The taxonomy of list operators is closed and readable:
filter_entries reduces a single list (predicates:
where_starts_with, where_contains, where_glob, where_regex),
filter_lists combines two lists with set ops,
compute_entries computes a scalar (sum, average, min, max,
count). The three primitives together cover almost every list
manipulation without inventing new verbs.
send_messages — «send a message to Lucia»Sends one or more messages over Telegram (today) or email (coming soon). Main argument: a list of messages, each with recipient and body.
call: send_messages(messages=[
{to_user: "lucia", body: "Out for a bit, back at seven."}
])
response: { ok: true, ok_count: 1, fail_count: 0,
results: [{to_user: "lucia", channel: "telegram", message_id: "abc123"}] }
A «transformative» tool: it changes the world, it really sends a message. For
this reason, executors that change the world get treated with more care: their
manifest declares broader permissions (net:write), they go through a check
before execution, and their effect stays tracked so it can be undone.

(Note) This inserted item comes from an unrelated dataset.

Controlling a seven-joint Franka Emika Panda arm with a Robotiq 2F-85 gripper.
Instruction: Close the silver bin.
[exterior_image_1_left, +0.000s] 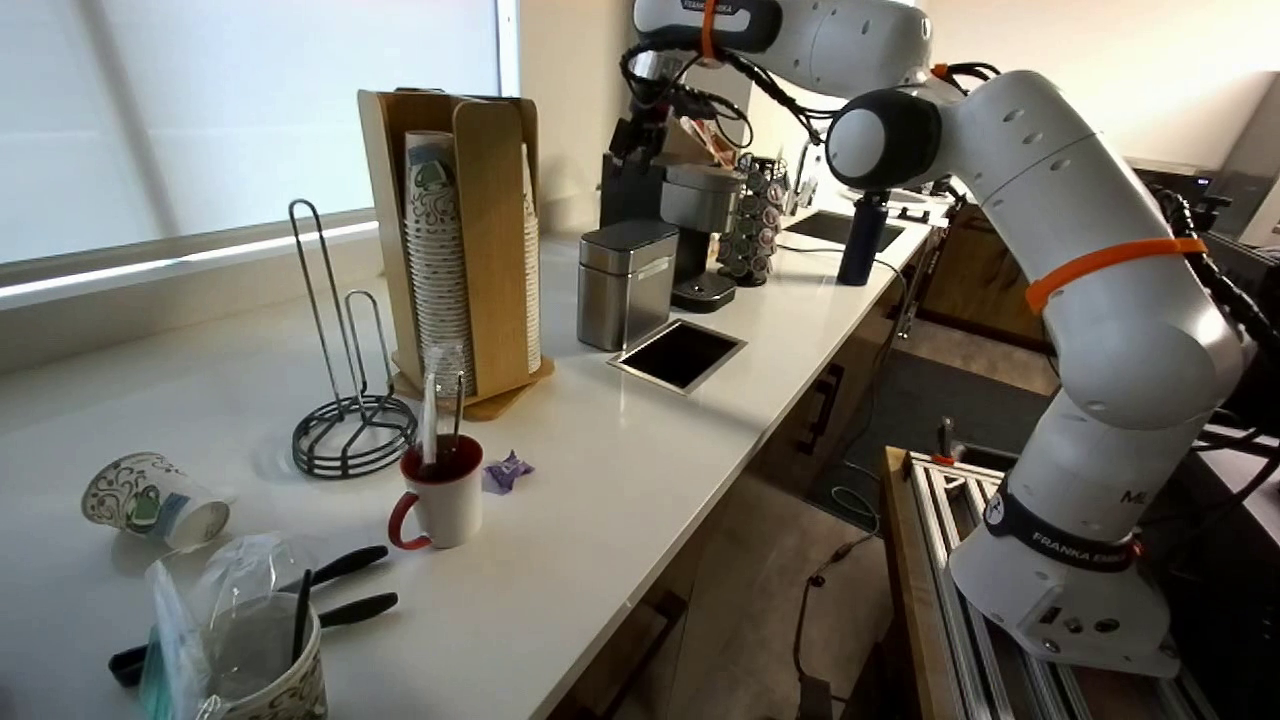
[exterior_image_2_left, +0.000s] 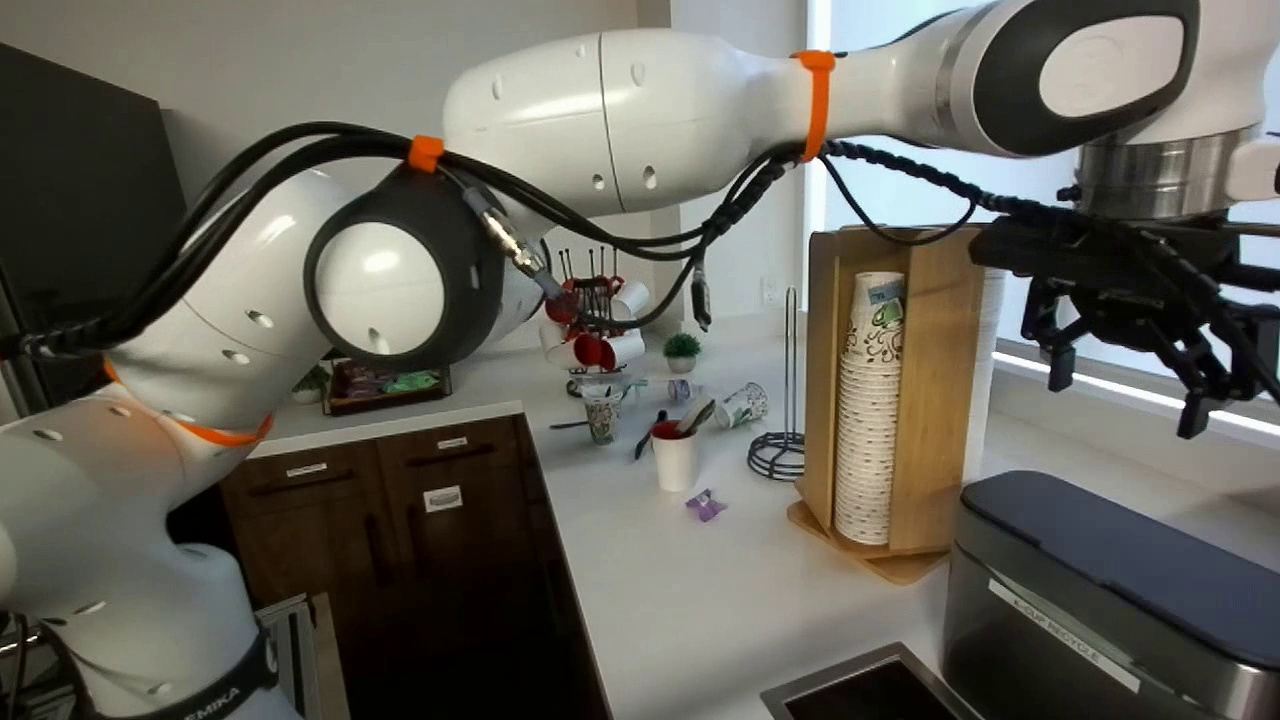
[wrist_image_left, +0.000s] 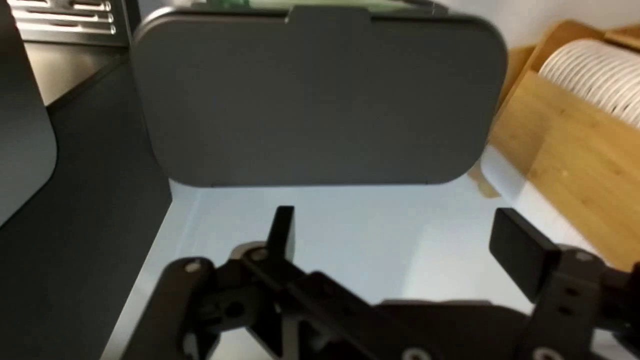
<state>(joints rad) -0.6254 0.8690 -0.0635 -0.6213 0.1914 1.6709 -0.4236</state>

See
vaglio for pre-execution checks and
approval_ux for how the user is asked to confirm.
This document is an introduction. If you want to understand the mechanisms beneath — how a manifest gets signed, how the fence is applied, how the Synt generates code, how the planner picks a tool — the documents below should be read one at a time.
| To understand… | Read |
|---|---|
| the planner that picks the right executor | agent_runtime |
| the fence in detail (forbidden paths, exceptions, «sort the photos») | sandbox |
| how the Synt composes new executors | synt |
| how an external skill is imported as an executor | skill importer |
| the check that precedes the execution of risky actions | vaglio |
| how the user sees and approves actions | approval_ux |
| the memory that executions leave behind | mnest and mnestome |
| the dialogue with the world (Telegram, web, voice) | channel |
| observability (what happened, why, when) | observability |
For design decisions (why this choice and not another) there is a registry in
/opt/metnos/decisions/. Examples: why generated executors live
in a different folder from handwritten ones; how to ask for a password
without ending up with it in plain text in the logs; how to index
thirty thousand photos without blocking everything else.